Chuck Moore (invented Forth) announced new CPU: 144 cores, 100 billion ops/sec

  • I really, really want to like these guys - I have been following Forth, Charles Moore, and colorforth since first reading up on Forth in 1996 or so.

    However, the site is a dog's breakfast, and despite clicking around I cannot seem to locate an actual binary to download and run colorforth on Windows. Where / when can I buy an eval board? How do I connect it to ethernet, or USB?

    Further, it seems to be a company where you have a lot of smart guys who are retired, and they are just putzing around without a burning desire to really take over the market they are targeting.

    BTW it seems each core only has a very limited amount of RAM on it, 64 "words" which means 32 bits on PCs and 18 bits (???) on the g18 core CPUs.

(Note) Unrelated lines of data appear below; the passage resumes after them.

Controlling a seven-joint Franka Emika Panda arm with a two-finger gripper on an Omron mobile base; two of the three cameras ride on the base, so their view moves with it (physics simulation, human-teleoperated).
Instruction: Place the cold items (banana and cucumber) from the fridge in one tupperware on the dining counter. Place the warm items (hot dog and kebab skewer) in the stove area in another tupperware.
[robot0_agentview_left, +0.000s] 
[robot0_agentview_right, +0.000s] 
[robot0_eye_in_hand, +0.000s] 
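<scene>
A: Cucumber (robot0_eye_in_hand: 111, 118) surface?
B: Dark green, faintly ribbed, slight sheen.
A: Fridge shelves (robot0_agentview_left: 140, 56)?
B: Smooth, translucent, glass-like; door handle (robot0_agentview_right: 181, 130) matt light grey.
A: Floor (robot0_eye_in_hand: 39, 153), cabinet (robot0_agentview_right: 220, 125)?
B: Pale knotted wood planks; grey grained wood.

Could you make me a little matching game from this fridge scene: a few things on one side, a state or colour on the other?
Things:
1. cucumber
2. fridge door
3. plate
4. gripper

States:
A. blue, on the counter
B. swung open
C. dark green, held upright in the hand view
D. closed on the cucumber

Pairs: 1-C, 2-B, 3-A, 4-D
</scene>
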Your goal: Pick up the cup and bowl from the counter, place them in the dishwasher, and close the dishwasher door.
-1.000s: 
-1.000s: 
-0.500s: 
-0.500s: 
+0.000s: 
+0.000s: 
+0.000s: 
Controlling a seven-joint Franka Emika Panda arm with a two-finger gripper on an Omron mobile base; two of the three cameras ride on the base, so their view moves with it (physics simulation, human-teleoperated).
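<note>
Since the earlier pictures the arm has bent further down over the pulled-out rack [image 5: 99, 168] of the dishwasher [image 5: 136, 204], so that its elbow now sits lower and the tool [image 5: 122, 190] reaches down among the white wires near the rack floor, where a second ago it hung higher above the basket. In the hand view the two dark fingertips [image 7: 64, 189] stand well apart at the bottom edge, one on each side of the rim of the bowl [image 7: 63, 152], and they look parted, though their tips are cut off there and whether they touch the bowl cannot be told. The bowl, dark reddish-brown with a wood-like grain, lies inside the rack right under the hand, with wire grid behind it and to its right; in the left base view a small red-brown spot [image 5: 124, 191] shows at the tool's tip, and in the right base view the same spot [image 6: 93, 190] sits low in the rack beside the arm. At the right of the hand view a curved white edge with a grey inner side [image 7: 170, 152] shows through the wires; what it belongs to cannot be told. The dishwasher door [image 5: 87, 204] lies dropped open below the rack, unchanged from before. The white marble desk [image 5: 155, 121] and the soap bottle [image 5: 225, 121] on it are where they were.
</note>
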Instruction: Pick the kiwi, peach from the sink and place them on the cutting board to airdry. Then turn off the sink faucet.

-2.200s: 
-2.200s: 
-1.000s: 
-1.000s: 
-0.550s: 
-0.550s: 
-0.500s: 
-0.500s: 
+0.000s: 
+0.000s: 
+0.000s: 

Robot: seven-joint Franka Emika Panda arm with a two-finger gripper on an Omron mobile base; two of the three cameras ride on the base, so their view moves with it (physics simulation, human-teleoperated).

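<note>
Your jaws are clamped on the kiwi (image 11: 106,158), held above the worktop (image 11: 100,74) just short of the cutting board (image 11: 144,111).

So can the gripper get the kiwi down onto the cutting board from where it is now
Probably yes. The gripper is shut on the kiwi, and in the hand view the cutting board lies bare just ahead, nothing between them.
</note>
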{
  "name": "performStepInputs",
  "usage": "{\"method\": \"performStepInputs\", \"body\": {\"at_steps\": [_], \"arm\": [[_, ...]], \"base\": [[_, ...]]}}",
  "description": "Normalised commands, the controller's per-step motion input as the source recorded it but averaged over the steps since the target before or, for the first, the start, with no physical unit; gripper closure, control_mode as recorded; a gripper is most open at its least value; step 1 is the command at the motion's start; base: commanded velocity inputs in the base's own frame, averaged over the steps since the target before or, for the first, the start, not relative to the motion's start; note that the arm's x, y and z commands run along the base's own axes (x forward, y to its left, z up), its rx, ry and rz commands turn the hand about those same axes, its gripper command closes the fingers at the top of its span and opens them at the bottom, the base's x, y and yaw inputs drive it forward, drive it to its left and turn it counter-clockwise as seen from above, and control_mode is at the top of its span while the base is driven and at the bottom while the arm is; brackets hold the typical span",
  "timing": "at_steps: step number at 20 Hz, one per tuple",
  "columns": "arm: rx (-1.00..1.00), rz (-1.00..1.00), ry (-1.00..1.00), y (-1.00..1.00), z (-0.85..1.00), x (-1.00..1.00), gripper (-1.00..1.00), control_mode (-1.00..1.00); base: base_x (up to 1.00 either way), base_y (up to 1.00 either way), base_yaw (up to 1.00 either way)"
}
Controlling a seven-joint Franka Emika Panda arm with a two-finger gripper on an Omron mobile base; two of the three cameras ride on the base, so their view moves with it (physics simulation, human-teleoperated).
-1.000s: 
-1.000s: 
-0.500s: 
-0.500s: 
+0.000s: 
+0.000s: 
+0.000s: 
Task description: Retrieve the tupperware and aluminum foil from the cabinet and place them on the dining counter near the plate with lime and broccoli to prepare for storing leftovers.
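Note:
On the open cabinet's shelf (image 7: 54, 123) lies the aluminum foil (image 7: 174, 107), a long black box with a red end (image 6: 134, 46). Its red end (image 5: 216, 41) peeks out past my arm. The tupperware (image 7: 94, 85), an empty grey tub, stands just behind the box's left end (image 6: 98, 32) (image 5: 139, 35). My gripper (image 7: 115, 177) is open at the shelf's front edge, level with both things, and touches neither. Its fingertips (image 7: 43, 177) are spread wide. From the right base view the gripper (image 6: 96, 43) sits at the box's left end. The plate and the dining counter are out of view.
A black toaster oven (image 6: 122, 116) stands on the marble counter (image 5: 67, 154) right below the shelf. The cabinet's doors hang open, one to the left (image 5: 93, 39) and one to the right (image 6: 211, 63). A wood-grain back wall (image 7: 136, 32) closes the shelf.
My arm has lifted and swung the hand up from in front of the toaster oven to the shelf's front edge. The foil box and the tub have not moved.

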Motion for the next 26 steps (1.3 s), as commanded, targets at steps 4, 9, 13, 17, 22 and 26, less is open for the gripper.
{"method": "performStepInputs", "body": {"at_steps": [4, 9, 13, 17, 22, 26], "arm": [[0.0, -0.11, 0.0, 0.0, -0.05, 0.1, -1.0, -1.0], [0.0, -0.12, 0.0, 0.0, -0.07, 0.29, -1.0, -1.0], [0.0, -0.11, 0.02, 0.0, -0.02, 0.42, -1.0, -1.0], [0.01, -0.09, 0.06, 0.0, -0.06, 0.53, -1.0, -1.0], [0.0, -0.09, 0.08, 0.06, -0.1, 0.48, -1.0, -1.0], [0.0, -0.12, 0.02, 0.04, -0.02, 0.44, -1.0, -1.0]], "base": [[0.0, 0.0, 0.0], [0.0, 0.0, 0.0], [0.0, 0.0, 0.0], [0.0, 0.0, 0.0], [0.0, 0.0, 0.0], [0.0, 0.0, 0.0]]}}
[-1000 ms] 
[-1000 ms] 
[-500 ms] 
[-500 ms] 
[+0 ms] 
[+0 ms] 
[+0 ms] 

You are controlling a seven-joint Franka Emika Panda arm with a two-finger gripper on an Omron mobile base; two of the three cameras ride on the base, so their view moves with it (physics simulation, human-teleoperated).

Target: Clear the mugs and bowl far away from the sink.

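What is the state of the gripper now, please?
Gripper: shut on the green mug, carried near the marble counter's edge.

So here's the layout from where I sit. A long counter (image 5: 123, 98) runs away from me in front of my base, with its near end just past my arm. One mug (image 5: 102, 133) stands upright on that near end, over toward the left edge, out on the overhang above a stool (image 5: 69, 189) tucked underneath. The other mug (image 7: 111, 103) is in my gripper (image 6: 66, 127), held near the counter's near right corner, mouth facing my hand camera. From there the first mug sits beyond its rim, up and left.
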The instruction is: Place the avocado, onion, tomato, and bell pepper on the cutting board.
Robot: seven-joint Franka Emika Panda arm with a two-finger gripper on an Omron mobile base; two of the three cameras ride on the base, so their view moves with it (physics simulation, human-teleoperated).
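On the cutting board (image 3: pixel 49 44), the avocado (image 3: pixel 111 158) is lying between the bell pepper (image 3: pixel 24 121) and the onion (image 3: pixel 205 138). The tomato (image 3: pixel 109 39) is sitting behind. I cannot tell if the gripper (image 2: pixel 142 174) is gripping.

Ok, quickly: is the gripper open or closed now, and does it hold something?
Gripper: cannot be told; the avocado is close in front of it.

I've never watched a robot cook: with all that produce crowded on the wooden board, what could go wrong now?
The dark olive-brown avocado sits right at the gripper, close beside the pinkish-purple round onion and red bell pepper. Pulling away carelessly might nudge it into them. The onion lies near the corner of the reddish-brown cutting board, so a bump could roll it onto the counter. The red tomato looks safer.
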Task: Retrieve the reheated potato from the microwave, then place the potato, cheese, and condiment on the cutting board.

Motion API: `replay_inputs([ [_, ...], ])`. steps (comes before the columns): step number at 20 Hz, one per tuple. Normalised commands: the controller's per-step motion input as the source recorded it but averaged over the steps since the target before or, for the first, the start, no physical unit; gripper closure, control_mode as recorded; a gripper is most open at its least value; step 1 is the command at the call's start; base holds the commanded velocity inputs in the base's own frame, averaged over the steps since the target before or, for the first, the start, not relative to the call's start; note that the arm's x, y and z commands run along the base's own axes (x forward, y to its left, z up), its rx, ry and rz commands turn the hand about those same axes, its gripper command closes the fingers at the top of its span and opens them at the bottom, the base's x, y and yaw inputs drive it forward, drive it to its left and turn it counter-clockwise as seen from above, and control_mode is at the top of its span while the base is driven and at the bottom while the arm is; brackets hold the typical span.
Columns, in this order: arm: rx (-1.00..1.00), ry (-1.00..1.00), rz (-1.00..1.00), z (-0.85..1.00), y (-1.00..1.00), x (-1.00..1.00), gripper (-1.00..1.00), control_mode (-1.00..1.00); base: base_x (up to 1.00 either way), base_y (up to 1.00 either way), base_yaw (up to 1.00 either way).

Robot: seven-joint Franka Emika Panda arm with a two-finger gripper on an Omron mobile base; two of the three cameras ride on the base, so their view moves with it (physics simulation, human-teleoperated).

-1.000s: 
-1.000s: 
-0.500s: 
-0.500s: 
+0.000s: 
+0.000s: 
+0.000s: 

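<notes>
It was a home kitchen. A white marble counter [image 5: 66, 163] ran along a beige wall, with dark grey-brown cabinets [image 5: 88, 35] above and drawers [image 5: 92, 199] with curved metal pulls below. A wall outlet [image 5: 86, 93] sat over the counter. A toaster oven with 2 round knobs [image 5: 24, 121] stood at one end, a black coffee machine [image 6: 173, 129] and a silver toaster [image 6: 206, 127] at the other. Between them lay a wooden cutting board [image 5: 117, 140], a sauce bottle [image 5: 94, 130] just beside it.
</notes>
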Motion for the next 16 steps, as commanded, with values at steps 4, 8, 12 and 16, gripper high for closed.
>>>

  • Sorry about the title, I couldn't fit in who Moore is and have it make sense. I wanted to say: "Chuck Moore, the inventor of Forth, announced GreenArrays new CPU: 144 cores, capable of 100 billion ops/sec"

  • Very naïf question from a software-only guy: given that such a chip exists, how is one supposed to USE this kind of thing? Like, maybe plugging some kind of card on a PC? Or is it just interesting for hardware manifacturers?

  • Anyone ever worked with one of his cpus?

  • Wow. As an undergrad (equivalent - I live in Brazil), the best project I did (the one I am most proud of) was a stack-based CPU that ran something very close to Forth.

    This is really, really cool.

  • Some basic spec comparisons:

    A Intel i7 900 series processor has a die size of 296 mm^2, with a process size of 45 nm.

    The GA144 has a die size of 21 mm^2, at a process size of 130 nm, which is a couple generations old. If the i7 900 series was manufactured at 130 nm, it'd be 2488 mm^2.

    So, it's smaller. A lot smaller.

    I'd compare MIPS too, but that would be worse than useless, since it implies that it actually means something, which is far from the truth. Comparing raw instructions per second values between different architectures means nothing.

    (Plus, Intel have passworded their datasheets!)

    But it really doesn't look good. The Greenarray guys might manage some deep magic that makes their processor twice as fast per transistor, but it's still 118 times smaller. There's just not enough silicon!

  • 100 billion instructions per second is what.. fast than the current Intel i7s? Am I reading this right?